China's Micron management could spark chip price war

By Se Young Lee and Michael Gold

SEOUL/TAIPEI (Reuters) - The $80 billion global memory chip industry could be heading for oversupply and a potential price war if a state-backed Chinese entity buys U.S.-based Micron Technology <MU.O>, the world's No.3 memory chipmaker.

China's emergence into a global force, squeezing out market share, would shake up an industry dominated by South Korea's Samsung Electronics <005930.KS> and SK Hynix <000660.KS>, Japan's Toshiba Corp <6502.T> and Micron.

"When a new player enters the market, who says it's OK not to make money, no good can come from it," said C.W. Chung, an industry analyst at Nomura, referring to reports of Tsinghua Unigroup Ltd's interest in buying Micron for $23 billion.

It could, though, be good news for those buying smartphones and other mobile devices if cheaper chips are passed downstream.

The global chip industry rides a volatile boom and bust cycle but has seen healthy profit growth in the past couple of years as it consolidated into just a handful of suppliers, keeping a check on supply growth.

Samsung and Hynix together control nearly 70 percent of the market for dynamic random access memory (DRAM) chips, widely used for temporary storage of data on computers and mobile devices. In flash-type memory chips, Samsung and Toshiba control around 53 percent, followed by SanDisk Corp <SNDK.O> and Micron.

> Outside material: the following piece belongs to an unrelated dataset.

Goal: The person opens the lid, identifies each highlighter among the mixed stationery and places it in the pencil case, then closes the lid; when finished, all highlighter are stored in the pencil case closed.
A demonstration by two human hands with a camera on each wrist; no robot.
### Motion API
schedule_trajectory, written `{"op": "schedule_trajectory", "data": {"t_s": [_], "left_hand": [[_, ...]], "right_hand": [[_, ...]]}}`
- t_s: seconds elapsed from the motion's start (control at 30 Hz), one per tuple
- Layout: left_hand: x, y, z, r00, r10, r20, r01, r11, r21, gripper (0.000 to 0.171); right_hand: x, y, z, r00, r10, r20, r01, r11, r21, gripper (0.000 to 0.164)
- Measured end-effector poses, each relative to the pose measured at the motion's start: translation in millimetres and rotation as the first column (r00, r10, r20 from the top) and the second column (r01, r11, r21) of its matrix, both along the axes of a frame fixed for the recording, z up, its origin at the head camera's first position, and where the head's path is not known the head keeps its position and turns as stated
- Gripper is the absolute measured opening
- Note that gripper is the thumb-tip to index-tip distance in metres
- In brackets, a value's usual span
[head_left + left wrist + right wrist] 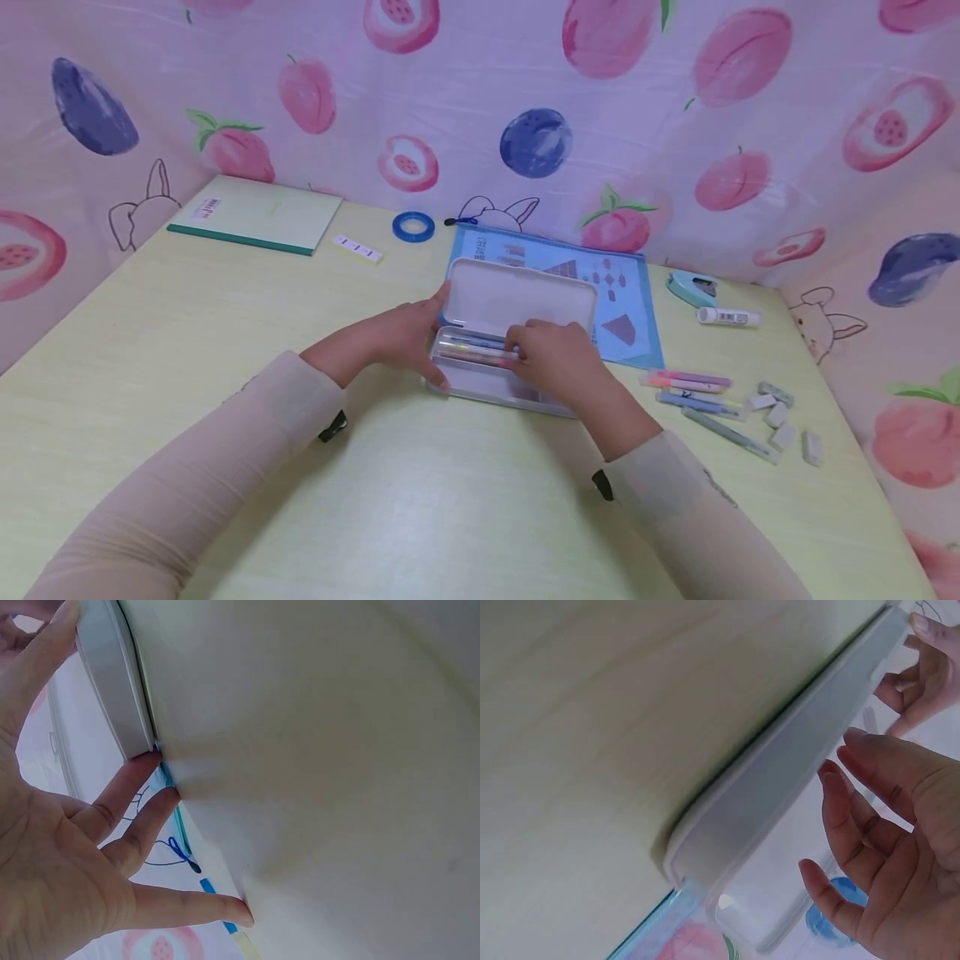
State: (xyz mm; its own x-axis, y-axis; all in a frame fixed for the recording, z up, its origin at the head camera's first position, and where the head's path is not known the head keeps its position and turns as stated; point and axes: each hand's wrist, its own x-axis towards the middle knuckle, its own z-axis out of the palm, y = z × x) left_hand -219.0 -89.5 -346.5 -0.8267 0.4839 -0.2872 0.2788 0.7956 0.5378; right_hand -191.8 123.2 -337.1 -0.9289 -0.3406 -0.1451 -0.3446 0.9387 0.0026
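Note:
A white pencil case [517, 292] lies open on the table, its lid tipped back and several pens [472, 354] in its back compartment. My left hand [408, 337] spans the left end, thumb at the front rim and the other fingers straight and spread; in the left wrist view a fingertip [150, 761] touches the case's corner. Over the tray, my right hand [558, 354] bends its fingers down at the pens' right ends. Its thumb and index fingertips meet the rim in the right wrist view; I cannot tell whether they hold a pen.
A blue zip pouch [626, 321] lies under the lid. To the right are several markers [697, 396], erasers [783, 437], a glue stick [729, 317] and a mint stapler [692, 289]. Behind on the left are a notebook [258, 212], a labelled strip [358, 248] and blue tape [413, 227].

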Motion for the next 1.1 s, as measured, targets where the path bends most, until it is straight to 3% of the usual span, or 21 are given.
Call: {"op": "schedule_trajectory", "data": {"t_s": [0.53,0.87,1.1], "left_hand": [[-2.0,-0.6,-1.7,1.0,0.001,0.01,-0.001,1.0,0.008,0.134],[-2.5,0.7,-3.4,1.0,-0.001,-0.003,0.001,1.0,-0.011,0.135],[-2.0,0.9,-2.8,1.0,0.008,0.003,-0.008,1.0,-0.024,0.135]], "right_hand": [[30.8,75.1,19.8,0.997,-0.049,-0.064,0.044,0.997,-0.07,0.03],[50.6,143.8,22.8,0.989,-0.146,-0.017,0.145,0.989,-0.037,0.031],[65.2,189.4,16.6,0.971,-0.231,0.057,0.233,0.972,-0.026,0.029]]}}
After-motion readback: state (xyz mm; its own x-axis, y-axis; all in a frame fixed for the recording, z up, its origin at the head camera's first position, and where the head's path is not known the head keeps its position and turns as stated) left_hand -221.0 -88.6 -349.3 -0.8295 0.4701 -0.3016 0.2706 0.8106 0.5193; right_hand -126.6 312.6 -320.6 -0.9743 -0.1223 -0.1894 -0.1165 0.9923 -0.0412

"The bigger worry for the market right now is the risk of market oversupply. Micron hasn't been that aggressive in capital expenditure, but there's greater uncertainty as to what happens after a Chinese buyer takes over," said Jay Yoo, an analyst at Korea Investment. "Capital expenditure could increase, so concerns about that are being reflected."

Shares in SK Hynix tumbled 6.7 percent to a 15-month low on Tuesday, and Samsung dropped 3.2 percent. Both companies declined to comment.

CHIPS TO CHINA

The supply of DRAM chips ballooned by 89 percent in 2007 when the industry was caught up in huge oversupply as Hynix and Elpida, since bought by Micron, more than doubled their output to squeeze out smaller rivals such as ProMOS and the now defunct Qimonda.

That glut has since eased, and supply grew just 19 percent in 2013, according to Macquarie.

China has been a key destination for big spending by chipmakers, with production increasing in a market that uses around a fifth of the world's memory chips.

Samsung last year began full-scale production at a new $7 billion chip factory in Xi'an, and SK Hynix will next year likely take its cumulative investment in its China plant, which produces about half its total DRAM output, to above $10 billion.

Acquiring Micron's cutting-edge manufacturing technology would be a major advance for China's still modest chip industry, which Beijing sees as one of vital strategic importance.

China is the world's largest consumer and manufacturer of smartphones yet relies heavily on imported chips - particularly the processors that power the latest devices. In 2013, Chinese demand represented more than half of global semiconductor consumption, worth 917 billion yuan ($147.7 billion).

A Chinese-owned Micron would help China - home to big hardware makers including Lenovo Group <0992.HK> and Xiaomi - be less reliant on foreign technologies and increase its bargaining power.

"With Micron, China would get access to not only critical DRAM and NAND intellectual property, but also the manufacturing and design know-how that would significantly reduce its learning curve in mainstream memory," JP Morgan analysts wrote in a note.

"It would take at least a few years given the (technology and manufacturing) complexities of developing mainstream memory capabilities."